April 11, 2006

Today has been okay.

“This city is really testing me today,” I shouted to International Girl (pls. refer to Dirty Water) over the phone tonight as I was standing on the sidewalk on Central Park West.

After not having left the office until after 11:30 PM last night, I took the subway up to 72nd to catch the cross town bus. I was there with three other people as the clock rounded midnight, half asleep thumbing through my latest issue of the New Yorker as the man across from me stared at my legs. The other man was talking on the far end of the subway car, at first to himself, and then to us, and then to the people who got on at 18th street, and they didn’t pay much attention to him either.

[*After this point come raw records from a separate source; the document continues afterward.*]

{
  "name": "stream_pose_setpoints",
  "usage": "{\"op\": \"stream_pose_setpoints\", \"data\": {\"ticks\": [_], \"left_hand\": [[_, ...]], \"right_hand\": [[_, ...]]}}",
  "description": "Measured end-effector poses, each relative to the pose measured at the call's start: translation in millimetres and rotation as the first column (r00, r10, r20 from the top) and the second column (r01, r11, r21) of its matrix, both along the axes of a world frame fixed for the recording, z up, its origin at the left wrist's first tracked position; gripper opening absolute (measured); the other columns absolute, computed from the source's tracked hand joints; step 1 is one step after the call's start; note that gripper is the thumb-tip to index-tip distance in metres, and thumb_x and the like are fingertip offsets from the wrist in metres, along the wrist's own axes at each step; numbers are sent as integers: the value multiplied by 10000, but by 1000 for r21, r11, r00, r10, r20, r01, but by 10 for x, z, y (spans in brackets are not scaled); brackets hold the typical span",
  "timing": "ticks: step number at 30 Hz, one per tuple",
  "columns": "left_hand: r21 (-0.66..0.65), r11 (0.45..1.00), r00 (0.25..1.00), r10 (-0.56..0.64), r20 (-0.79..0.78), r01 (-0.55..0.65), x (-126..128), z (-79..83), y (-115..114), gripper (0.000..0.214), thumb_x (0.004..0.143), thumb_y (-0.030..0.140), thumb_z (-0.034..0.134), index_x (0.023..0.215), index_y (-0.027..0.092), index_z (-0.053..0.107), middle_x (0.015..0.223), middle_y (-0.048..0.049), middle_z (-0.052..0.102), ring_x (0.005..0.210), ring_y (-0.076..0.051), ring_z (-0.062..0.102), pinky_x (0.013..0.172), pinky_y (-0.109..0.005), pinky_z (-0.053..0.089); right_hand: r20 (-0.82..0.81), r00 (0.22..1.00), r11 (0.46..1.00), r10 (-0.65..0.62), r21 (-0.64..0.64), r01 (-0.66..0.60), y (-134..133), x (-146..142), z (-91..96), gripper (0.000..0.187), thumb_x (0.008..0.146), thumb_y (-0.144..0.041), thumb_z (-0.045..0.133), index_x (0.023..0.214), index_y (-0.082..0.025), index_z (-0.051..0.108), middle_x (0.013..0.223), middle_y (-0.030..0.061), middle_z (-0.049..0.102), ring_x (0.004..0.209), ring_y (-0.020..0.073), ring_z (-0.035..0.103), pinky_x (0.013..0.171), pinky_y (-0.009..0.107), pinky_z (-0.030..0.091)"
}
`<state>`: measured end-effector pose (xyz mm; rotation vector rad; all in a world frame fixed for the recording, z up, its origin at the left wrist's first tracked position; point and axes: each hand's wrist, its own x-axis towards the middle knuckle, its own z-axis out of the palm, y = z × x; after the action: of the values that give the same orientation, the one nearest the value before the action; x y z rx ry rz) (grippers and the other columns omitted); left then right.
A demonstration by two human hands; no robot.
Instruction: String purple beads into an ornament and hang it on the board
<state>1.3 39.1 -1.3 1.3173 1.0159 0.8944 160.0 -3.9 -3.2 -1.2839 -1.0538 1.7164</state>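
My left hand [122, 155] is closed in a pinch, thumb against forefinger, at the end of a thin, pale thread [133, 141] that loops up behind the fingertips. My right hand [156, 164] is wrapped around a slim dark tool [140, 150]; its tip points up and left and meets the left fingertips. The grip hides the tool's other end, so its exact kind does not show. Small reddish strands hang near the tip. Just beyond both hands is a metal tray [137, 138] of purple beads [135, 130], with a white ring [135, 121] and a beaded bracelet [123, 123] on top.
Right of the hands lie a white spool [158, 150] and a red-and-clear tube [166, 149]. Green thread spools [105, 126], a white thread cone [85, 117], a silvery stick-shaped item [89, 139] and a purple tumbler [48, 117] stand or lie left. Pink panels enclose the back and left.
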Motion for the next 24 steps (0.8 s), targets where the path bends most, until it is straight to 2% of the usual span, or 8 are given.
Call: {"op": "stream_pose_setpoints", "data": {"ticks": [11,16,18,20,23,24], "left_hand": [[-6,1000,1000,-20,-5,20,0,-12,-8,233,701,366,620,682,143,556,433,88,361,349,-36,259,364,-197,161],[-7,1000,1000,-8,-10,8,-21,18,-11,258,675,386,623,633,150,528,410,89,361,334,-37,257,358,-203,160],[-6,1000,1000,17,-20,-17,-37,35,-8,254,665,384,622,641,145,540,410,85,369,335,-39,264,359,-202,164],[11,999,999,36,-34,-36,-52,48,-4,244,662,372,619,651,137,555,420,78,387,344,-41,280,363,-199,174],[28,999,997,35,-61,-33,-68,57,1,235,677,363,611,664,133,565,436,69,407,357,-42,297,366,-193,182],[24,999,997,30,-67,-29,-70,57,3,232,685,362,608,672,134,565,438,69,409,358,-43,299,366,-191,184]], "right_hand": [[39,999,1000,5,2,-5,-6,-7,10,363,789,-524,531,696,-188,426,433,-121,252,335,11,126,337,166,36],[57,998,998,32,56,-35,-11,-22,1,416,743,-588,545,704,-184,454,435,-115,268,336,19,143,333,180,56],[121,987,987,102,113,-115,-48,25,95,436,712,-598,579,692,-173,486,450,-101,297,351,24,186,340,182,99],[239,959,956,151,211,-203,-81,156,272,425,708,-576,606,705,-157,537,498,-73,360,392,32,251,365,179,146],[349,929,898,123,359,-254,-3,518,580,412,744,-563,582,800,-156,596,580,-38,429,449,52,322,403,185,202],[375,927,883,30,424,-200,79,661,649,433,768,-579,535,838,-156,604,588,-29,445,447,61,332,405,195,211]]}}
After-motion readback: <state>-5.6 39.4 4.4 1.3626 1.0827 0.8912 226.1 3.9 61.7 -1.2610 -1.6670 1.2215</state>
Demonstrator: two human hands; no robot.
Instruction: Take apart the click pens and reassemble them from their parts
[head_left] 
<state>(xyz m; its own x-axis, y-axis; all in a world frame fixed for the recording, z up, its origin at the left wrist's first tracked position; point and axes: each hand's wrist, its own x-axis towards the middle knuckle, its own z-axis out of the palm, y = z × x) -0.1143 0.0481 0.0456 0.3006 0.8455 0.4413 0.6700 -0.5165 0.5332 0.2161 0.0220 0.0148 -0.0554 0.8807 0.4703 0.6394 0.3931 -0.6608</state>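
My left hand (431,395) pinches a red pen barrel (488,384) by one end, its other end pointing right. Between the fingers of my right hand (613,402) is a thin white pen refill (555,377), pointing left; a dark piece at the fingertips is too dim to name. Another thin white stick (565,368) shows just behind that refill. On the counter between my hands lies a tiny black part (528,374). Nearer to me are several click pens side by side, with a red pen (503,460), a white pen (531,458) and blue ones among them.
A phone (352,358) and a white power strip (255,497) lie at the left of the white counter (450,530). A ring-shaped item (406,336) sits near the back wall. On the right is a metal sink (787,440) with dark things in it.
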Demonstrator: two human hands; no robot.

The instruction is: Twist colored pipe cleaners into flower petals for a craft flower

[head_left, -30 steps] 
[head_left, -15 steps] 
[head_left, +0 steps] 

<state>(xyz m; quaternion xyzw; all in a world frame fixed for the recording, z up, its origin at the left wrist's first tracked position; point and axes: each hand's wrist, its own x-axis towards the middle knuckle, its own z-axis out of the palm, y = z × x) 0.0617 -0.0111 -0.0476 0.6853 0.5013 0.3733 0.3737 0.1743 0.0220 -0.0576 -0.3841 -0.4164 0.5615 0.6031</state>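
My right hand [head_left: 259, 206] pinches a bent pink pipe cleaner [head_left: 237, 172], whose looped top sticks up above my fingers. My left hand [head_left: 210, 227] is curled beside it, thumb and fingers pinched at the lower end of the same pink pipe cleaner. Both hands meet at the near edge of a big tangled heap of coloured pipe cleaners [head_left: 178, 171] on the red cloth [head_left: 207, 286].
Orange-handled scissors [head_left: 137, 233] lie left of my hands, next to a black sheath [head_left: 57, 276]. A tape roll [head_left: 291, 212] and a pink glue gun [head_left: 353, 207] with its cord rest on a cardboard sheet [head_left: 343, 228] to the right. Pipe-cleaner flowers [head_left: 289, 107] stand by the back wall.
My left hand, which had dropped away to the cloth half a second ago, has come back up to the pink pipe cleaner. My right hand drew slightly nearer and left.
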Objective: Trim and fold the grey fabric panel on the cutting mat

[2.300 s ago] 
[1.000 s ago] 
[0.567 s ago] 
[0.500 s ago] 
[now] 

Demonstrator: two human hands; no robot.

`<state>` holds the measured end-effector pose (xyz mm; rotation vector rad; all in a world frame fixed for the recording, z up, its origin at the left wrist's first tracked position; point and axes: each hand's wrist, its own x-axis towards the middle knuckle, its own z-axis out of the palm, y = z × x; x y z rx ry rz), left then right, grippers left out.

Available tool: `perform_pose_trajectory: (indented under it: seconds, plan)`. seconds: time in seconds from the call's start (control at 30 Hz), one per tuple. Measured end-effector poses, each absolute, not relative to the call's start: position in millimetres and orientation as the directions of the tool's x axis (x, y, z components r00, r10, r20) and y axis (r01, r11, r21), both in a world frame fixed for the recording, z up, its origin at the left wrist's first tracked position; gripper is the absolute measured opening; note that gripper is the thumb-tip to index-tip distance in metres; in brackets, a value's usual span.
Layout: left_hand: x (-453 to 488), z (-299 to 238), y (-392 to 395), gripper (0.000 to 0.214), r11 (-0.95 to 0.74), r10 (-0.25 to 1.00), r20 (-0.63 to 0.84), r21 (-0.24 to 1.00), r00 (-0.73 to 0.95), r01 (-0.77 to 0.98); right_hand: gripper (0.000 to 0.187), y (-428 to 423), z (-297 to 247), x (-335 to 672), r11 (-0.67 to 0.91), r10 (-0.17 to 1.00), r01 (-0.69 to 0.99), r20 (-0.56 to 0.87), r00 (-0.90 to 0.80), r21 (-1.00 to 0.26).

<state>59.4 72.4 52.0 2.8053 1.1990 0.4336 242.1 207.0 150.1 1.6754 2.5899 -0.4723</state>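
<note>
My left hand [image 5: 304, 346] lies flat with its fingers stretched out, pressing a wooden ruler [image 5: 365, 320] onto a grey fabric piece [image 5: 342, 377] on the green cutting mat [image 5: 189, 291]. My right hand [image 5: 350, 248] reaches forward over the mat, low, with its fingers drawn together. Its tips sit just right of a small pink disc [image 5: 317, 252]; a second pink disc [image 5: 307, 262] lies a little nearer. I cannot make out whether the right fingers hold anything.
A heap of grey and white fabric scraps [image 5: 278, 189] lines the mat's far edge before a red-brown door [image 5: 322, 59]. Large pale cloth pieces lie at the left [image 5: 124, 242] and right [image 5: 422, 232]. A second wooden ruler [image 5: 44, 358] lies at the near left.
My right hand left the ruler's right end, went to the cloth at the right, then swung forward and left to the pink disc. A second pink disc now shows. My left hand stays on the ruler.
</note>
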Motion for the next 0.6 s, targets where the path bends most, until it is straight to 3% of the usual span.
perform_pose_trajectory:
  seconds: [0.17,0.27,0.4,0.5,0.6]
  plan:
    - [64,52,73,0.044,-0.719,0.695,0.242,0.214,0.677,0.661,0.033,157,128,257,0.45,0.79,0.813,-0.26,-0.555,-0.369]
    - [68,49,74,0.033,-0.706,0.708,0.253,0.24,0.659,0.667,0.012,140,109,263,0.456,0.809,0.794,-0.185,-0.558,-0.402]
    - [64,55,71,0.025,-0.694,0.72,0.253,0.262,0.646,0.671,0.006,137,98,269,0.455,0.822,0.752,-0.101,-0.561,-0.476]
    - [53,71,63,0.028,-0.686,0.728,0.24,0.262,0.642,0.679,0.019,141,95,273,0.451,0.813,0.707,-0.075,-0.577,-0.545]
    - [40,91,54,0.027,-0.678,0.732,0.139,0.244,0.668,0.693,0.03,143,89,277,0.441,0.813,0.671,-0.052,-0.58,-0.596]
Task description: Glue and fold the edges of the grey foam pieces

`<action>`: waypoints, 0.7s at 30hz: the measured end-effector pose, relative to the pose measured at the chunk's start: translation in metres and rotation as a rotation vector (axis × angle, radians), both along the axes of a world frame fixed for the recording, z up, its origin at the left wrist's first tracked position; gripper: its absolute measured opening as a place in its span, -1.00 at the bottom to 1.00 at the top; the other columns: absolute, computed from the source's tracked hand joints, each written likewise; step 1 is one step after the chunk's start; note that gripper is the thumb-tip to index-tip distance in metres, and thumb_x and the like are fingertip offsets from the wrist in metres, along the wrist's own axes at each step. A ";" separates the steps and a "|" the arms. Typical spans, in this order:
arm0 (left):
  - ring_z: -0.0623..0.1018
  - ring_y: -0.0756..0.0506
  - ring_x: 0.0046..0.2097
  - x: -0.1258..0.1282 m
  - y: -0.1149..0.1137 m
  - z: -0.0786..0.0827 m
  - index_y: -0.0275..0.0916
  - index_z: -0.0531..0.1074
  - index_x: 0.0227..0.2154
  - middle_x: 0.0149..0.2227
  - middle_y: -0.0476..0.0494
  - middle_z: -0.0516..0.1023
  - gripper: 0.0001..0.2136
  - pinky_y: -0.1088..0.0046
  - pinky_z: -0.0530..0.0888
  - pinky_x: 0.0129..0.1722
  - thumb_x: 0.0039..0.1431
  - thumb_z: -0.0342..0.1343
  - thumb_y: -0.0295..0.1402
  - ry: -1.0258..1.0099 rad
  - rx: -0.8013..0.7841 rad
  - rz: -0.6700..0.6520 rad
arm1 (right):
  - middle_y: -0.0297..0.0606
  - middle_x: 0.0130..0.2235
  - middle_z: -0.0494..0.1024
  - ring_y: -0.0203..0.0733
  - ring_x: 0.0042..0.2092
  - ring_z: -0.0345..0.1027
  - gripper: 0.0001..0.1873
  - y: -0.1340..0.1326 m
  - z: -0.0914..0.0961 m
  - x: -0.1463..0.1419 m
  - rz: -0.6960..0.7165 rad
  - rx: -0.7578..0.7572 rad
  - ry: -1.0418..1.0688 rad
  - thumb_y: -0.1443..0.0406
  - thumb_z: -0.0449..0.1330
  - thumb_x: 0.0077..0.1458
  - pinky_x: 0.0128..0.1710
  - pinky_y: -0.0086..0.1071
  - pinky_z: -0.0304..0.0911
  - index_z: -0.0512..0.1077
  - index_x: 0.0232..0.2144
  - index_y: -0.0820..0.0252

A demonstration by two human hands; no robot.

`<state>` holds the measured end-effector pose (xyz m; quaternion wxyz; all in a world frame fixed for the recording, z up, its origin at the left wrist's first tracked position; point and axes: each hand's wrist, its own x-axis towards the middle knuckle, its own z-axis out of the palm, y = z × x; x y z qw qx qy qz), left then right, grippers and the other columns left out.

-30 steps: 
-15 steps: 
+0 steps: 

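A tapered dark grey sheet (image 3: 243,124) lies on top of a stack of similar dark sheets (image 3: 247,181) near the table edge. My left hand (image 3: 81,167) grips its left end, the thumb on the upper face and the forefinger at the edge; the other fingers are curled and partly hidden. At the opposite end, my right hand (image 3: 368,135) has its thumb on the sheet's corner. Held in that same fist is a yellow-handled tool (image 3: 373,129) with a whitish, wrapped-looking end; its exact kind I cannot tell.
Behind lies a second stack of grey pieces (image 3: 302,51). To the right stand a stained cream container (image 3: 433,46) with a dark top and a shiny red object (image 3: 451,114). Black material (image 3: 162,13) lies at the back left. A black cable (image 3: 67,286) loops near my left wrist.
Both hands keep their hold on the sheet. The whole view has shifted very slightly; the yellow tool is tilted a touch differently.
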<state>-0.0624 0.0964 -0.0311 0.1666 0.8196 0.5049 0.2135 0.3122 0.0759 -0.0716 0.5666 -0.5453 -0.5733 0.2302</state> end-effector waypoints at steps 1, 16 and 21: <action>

He was talking about how he was homeless and needed money and food and “whatever we could spare.” I did what I always do, which is pretend like I can’t hear even though I can and I know they know I can and I feel mixed feeling of guilt and sadness and guilt and confusion about how the world is so strange and how sometimes I don’t know how to deal with it.

At 72nd and Amsterdam I waited for the bus to take me to the east side and to home and to bed and it never came. A cab ride and $10 plus tip later I was home and out the money to afford my morning coffee for the rest of the week.

Today was the same late night, followed by having to walk around the upper west side in hurting feet trying to find various apartment buildings to personally hand-deliver them tomorrow’s touring itinerary. The last and final building was on West 61st and impossibly tucked behind Lincoln Center where the numbers don’t go in any sort of order and after walking in circles I vowed to hate west 61st forever. Upon seeing me the doorman said, “Have a hard time finding it? Happens to everyone,” to which I gave him a fair rendition of a withering look and simply said, “yeah.”

I finally made it back over to Central Park West just in time to see the cross town bus pull away from the curb despite my running with arms-flailing attempt to stop it. My heart sank and as a few expletives left my mouth, the proper CPW Burberry-clad woman with her jack russell terrier probably named Forbes gave me a look of semi-disgust.

That’s when, in my defeat, I called International Girl. “This city is really testing me today,” I shouted over the phone as I was standing on the sidewalk on Central Park West. She of course told me not to worry and said that if anyone can overcome the hardships of the city, it was me.


I guess it’s the way any good relationship is, with the bad things and the awkward things and the homeless men (okay maybe not all relationships), and the missed buses and missed chances and the late nights and getting lost and being too proud to ask for directions.

And anyway, it is, after all, only Tuesday.